Mais alors, dira-t-on, vous admettez que l’éducation consiste, comme l’action des tribunaux, à faire régner la justice parmi les enfants, et qu’elle se propose de les punir lorsqu’ils transgressent une loi juste ? Les idées de responsabilité morale, de peine et de justice sont en effet des idées qui se tiennent. Mais je ne crois pas que l’éducation ait pour but d’administrer de la justice aux petits ; il suffit qu’elle donne satisfaction à notre sentiment du juste, et qu’elle ne le choque pas. Il y a bien des cas où les moyens éducatifs s’emploient en dehors de toute considération du juste et de l’injuste. Je ne puis en citer de meilleure preuve que l’exemple suivant qui est bien trivial. Un enfant a la mauvaise habitude de s’oublier pendant son sommeil ; franchement, entre nous, ce n’est pas lui qui en est responsable, c’est sa moelle épinière ; cependant si une punition sévère peut être assez efficace pour couper court à cette habitude, on n’hésitera pas à la lui appliquer. Une telle punition nous paraîtra légitime, quoique injuste, parce qu’elle sera donnée dans l’intérêt bien entendu de l’enfant.

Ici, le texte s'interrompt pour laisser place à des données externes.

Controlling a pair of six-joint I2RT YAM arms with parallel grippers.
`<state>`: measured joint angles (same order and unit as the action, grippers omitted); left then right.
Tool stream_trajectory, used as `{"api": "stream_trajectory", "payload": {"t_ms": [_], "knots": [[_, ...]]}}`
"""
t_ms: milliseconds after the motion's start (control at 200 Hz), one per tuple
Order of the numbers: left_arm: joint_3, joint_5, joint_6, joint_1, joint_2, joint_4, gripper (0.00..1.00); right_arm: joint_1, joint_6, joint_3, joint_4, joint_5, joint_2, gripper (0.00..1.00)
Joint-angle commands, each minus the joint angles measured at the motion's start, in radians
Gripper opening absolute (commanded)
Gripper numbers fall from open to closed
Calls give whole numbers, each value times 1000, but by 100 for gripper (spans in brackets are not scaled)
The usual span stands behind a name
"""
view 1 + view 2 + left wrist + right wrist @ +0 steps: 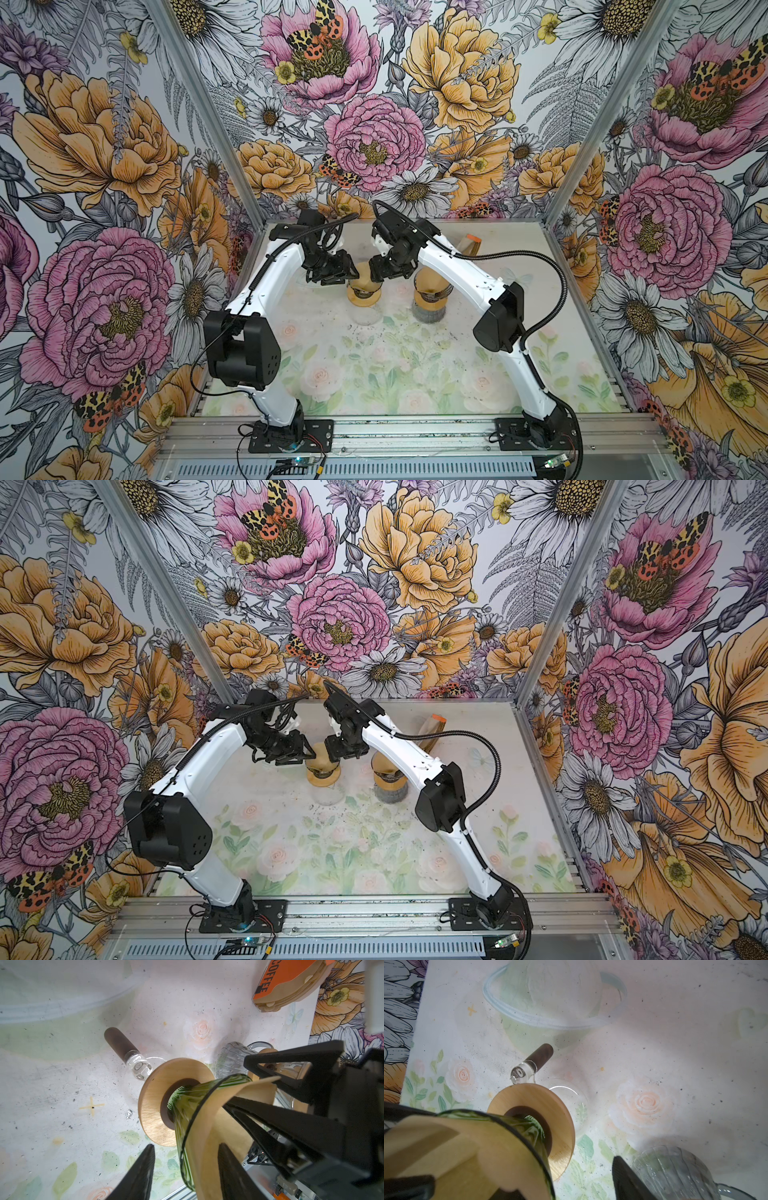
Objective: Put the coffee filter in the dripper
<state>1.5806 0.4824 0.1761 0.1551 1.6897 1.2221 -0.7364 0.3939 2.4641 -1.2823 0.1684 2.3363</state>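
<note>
The green glass dripper (187, 1105) with a wooden collar (364, 295) sits on a clear carafe. A brown paper coffee filter (207, 1126) stands inside it, its top edge above the rim (467, 1147). My left gripper (187, 1169) is open and straddles the rim, with one finger outside the glass and the other against the paper. My right gripper (521, 1172) is open too, with one finger inside the filter cone and the other well outside the dripper. In both top views the two grippers (349, 274) (376, 272) meet over the dripper (323, 766) from either side.
A second, clear glass dripper (230, 1059) with a filter stands just right of the first (432, 291). A pack of filters with an orange label (291, 987) lies behind it by the back wall. The carafe's brown handle (539, 1053) sticks out toward the back.
</note>
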Motion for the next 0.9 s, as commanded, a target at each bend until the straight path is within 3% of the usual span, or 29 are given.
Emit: {"api": "stream_trajectory", "payload": {"t_ms": [0, 896], "knots": [[13, -28, -17, 7, 28, 0, 51, -10, -13, 33, 5, 25, -37, 64], [-30, -144, -25, 4, 42, -5, 51, -38, -20, -18, 3, -18, -16, 65]]}}
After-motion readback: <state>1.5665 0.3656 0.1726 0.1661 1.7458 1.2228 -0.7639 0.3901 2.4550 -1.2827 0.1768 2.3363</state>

C’est là en effet le but de l’éducation ; et insistons là-dessus, car il nous semble qu’en pratique, ce but est souvent méconnu. Les maîtres parfois, et surtout les parents, qui morigènent et punissent les enfants, semblent se mettre à des points de vue qui n’ont rien d’éducatif. Il y a beaucoup de punitions qu’on leur inflige par un pur sentiment d’égoïsme.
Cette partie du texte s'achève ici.